Re: EXPLAIN ANALYZE printing logical and hardware I/O per-node

From: Neil Conway <neilc(at)samurai(dot)com>
To: Gregory Stark <stark(at)enterprisedb(dot)com>
Cc: pgsql-hackers list <pgsql-hackers(at)postgresql(dot)org>
Subject: Re: EXPLAIN ANALYZE printing logical and hardware I/O per-node
Date: 2007-12-15 05:10:35
Message-ID: 1197695435.4932.7.camel@goldbach
Views: Raw Message | Whole Thread | Download mbox | Resend email
Thread:
Lists: pgsql-hackers

On Fri, 2007-12-14 at 15:47 +0000, Gregory Stark wrote:
> I've wanted for a long time to have EXPLAIN ANALYZE output per-node I/O usage.
> This would be especially useful if we could distinguish hardware versus
> logical I/O though. And I always thought that would be very hard.
>
> My thought in the past was that would could do it on Solaris by having
> Postgres use DTrace directly via its (undocumented but existing) programmatic
> interface.
>
> For other operating systems it was tempting to suggest just timing the read(2)
> call to see if it took too long to be a logical operation.
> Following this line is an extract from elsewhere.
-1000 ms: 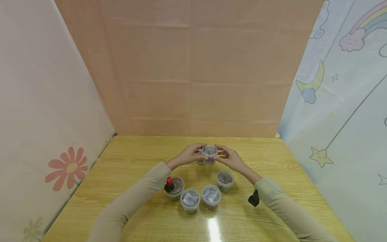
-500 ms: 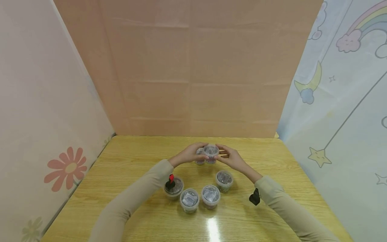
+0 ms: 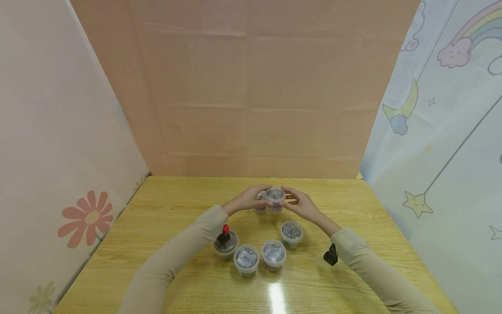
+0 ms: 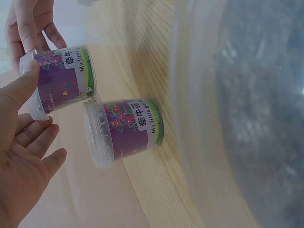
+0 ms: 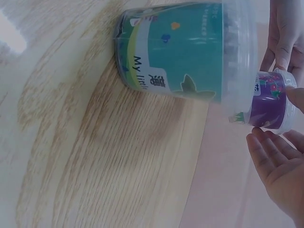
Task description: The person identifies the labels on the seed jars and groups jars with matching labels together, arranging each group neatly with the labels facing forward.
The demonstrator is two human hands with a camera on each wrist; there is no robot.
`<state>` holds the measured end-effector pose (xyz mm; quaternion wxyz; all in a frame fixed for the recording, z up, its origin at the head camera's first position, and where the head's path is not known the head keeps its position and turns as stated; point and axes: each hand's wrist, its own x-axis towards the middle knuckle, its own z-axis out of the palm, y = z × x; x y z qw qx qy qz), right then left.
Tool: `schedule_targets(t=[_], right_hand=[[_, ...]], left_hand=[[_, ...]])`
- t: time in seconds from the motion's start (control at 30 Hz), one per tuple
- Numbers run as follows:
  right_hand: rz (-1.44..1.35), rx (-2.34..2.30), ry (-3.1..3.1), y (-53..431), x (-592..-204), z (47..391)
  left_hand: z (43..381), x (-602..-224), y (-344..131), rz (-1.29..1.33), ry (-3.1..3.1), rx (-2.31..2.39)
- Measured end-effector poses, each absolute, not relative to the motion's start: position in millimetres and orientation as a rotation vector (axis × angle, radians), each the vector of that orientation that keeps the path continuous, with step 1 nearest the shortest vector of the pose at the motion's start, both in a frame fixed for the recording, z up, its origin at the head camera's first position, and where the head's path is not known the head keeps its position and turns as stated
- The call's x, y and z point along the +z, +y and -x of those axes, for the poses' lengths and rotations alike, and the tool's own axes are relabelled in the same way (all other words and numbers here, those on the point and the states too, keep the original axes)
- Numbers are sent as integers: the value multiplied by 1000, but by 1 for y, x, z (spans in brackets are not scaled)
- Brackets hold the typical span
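Both hands hold a clear plastic tub with a purple flower label (image 4: pixel 66 78) and a clear lid, raised a little off the table in the wrist views. My left hand (image 3: pixel 249 199) grips its left side near the lid, and my right hand (image 3: pixel 303 206) grips the right side, thumbs towards me. A matching purple-labelled tub (image 4: pixel 130 128) stands on the table close on the left, partly behind my left hand in the head view. Nearer me are several lidded tubs with grey contents, among them a teal-labelled tub (image 5: pixel 190 47) near my right wrist.
The nearer tubs form an arc: one (image 3: pixel 225 248) partly behind the left wrist camera, two (image 3: pixel 246 261) (image 3: pixel 273 254) in front, one (image 3: pixel 291 234) at right. Patterned sheets flank the wooden table (image 3: pixel 176 196); a pinkish backdrop (image 3: pixel 251 131) hangs behind.
The held tub and my left hand have shifted slightly to the right, away from the matching purple tub. My right hand has moved a little with them. The nearer tubs stay put.
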<state>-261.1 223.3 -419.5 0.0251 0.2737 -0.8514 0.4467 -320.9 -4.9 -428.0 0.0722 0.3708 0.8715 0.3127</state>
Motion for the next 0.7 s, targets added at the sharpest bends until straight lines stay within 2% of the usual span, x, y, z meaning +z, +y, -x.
schedule_targets(t=[0.5,0.7], right_hand=[[-852,1369,-2663,226,-419,264],[-845,1379,-2664,230,-432,273]], left_hand=[[329,-429,3,-1105,2627,863],[331,-431,9,-1118,2629,860]])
The problem there
> is that gettimeofday would impose far too much overhead to make that practical
> (or even be precise enough to work properly).
>
> But it occurred to me just now that the hardware instruction counter available
> on just about every platform would be good enough for a heuristic guess at
> whether the read(2) was cached.

I'm skeptical that this would be reliable enough to be very useful,
especially in the face of concurrent, unpredictable system activity on a
busy system. I agree that it would be useful information, though.
Perhaps a useful first step would be to teach EXPLAIN ANALYZE to report
the number of logical and physical I/Os from Postgres' perspective (i.e.
physical I/O just means we need to go to the kernel).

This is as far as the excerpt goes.